Task item » Below are entries; output exactly the lines from the one with "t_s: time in" to the one with "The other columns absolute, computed", both included, and nothing else.

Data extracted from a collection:
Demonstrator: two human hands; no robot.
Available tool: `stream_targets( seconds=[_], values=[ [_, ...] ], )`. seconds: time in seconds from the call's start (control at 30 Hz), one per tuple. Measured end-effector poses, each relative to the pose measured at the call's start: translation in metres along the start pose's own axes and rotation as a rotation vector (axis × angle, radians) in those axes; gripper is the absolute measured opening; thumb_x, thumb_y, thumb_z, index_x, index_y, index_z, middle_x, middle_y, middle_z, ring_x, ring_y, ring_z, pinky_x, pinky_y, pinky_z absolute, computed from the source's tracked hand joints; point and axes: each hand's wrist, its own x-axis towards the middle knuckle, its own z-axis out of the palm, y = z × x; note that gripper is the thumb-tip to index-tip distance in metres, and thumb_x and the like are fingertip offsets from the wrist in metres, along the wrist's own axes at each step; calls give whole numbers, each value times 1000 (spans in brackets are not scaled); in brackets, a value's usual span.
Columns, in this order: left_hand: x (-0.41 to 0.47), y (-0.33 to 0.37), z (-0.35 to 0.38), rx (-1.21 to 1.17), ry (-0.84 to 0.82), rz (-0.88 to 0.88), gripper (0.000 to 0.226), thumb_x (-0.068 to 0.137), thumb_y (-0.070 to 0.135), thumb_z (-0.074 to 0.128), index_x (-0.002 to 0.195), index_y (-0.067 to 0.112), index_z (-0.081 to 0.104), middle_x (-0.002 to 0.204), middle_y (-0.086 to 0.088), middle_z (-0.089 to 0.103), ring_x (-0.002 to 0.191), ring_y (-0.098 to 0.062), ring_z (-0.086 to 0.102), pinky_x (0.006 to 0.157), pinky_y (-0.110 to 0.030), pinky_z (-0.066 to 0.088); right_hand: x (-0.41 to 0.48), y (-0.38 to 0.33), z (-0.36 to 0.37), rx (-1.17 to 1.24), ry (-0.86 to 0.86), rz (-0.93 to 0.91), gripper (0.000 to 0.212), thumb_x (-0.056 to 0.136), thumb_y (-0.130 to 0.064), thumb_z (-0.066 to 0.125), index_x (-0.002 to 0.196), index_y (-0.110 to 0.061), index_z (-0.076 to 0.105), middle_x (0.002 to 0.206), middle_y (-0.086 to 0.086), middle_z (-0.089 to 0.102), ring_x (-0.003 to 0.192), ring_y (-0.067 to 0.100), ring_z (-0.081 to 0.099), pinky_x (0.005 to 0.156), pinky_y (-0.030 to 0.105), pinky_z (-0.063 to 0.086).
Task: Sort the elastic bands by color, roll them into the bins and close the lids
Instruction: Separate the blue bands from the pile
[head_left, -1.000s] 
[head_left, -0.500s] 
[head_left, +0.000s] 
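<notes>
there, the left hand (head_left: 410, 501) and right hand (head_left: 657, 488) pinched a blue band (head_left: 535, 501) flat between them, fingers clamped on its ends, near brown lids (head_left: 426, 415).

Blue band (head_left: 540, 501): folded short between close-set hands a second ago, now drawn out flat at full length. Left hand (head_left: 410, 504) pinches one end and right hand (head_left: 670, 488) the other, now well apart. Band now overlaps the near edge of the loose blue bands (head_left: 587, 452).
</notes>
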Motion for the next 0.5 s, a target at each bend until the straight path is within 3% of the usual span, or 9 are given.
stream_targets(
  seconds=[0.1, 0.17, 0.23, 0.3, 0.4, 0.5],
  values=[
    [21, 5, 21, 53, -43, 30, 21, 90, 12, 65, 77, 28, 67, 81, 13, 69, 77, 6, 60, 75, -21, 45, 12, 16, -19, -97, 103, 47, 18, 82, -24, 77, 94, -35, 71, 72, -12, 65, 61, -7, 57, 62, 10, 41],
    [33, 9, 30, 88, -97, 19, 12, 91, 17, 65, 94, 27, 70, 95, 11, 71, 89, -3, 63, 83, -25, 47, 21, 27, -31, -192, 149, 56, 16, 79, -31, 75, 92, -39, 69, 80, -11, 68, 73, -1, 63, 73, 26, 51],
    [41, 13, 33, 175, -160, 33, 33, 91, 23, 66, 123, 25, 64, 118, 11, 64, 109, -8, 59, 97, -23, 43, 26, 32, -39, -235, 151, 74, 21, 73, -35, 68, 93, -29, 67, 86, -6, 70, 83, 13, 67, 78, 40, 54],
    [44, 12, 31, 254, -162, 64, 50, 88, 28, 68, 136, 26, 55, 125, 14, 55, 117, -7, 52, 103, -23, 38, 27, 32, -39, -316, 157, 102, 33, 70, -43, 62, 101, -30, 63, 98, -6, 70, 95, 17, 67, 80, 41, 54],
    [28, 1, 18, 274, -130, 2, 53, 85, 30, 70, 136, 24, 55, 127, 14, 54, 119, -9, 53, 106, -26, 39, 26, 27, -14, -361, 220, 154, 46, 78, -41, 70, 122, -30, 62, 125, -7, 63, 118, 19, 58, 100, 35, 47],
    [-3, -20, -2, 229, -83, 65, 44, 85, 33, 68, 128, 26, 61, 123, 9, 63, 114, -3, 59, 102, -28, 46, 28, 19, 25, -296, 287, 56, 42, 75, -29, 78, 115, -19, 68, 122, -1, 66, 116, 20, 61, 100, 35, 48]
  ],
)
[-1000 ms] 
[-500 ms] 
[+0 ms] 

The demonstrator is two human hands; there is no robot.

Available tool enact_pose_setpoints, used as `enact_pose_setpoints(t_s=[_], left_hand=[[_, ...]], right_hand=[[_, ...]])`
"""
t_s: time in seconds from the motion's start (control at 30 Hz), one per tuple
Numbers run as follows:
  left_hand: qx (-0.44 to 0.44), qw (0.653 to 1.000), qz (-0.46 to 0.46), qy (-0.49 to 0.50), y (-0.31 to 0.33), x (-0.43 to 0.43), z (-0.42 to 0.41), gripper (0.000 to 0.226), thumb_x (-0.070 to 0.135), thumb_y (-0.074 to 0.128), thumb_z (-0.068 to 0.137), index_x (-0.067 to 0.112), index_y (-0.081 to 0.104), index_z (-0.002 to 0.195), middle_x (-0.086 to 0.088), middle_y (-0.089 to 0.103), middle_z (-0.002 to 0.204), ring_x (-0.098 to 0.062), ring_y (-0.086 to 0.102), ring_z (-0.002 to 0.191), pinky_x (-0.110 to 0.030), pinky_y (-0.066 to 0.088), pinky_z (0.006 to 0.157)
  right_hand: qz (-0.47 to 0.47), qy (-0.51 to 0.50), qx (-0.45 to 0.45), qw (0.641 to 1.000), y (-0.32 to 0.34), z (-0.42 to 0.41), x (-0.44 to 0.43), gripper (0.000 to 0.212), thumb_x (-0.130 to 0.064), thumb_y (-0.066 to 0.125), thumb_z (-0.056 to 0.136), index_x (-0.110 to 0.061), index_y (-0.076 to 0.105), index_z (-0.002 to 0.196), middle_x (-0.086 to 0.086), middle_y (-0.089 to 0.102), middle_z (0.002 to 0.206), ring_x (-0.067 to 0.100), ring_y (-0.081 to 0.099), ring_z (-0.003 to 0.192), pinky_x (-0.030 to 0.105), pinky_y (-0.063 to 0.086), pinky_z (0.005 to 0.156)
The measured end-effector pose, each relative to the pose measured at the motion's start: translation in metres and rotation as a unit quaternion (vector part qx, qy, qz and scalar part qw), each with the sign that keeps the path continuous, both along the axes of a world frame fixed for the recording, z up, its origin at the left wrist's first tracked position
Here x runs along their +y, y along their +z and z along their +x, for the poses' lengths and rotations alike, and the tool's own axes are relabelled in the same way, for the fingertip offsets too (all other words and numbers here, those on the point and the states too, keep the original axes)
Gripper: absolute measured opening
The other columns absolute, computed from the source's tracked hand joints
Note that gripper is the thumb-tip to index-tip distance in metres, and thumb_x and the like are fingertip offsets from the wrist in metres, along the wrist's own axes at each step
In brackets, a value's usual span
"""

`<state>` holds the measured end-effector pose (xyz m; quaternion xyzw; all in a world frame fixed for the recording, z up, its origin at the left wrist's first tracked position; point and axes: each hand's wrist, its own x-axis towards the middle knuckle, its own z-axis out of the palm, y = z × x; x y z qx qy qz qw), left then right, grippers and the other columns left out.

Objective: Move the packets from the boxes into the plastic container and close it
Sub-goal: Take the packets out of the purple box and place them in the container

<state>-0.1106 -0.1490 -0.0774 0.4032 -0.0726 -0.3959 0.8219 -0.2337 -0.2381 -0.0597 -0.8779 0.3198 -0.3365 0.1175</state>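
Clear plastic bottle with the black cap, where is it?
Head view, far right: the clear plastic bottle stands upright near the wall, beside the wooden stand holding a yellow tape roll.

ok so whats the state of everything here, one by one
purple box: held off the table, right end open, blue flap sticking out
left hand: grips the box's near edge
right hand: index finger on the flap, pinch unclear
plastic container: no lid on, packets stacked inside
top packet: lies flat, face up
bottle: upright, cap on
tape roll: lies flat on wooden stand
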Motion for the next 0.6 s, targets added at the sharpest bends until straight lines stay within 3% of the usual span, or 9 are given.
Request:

Result for this task »
t_s: time in seconds from the motion's start (control at 30 Hz), one per tuple
Numbers run as follows:
  left_hand: qx (-0.44 to 0.44), qw (0.653 to 1.000), qz (-0.46 to 0.46), qy (-0.49 to 0.50), y (-0.31 to 0.33), x (-0.43 to 0.43), z (-0.42 to 0.41), gripper (0.000 to 0.226), thumb_x (-0.070 to 0.135), thumb_y (-0.074 to 0.128), thumb_z (-0.068 to 0.137), index_x (-0.067 to 0.112), index_y (-0.081 to 0.104), index_z (-0.002 to 0.195), middle_x (-0.086 to 0.088), middle_y (-0.089 to 0.103), middle_z (-0.002 to 0.204), ring_x (-0.098 to 0.062), ring_y (-0.086 to 0.102), ring_z (-0.002 to 0.191), pinky_x (-0.110 to 0.030), pinky_y (-0.066 to 0.088), pinky_z (0.006 to 0.157)
  right_hand: qz (-0.47 to 0.47), qy (-0.51 to 0.50), qx (-0.45 to 0.45), qw (0.641 to 1.000), y (-0.32 to 0.34), z (-0.42 to 0.41), x (-0.44 to 0.43), gripper (0.000 to 0.212), thumb_x (-0.130 to 0.064), thumb_y (-0.066 to 0.125), thumb_z (-0.056 to 0.136), index_x (-0.110 to 0.061), index_y (-0.076 to 0.105), index_z (-0.002 to 0.196), middle_x (-0.086 to 0.086), middle_y (-0.089 to 0.102), middle_z (0.002 to 0.206), ring_x (-0.067 to 0.100), ring_y (-0.081 to 0.099), ring_z (-0.003 to 0.192), pinky_x (-0.030 to 0.105), pinky_y (-0.063 to 0.086), pinky_z (0.005 to 0.156)
The measured end-effector pose, each relative to the pose measured at the motion's start: translation in metres and rotation as a unit quaternion (vector part qx, qy, qz and scalar part qw), each with the sign that keeps the path continuous, both along the axes of a world frame fixed for the recording, z up, its origin at the left wrist's first tracked position
Here x runs along their +y, y along their +z and z along their +x, for the poses' lengths and rotations alike, and the tool's own axes are relabelled in the same way, for the fingertip offsets too (all other words and numbers here, those on the point and the states too, keep the original axes)
Gripper: absolute measured opening
The other columns absolute, computed from the source's tracked hand joints

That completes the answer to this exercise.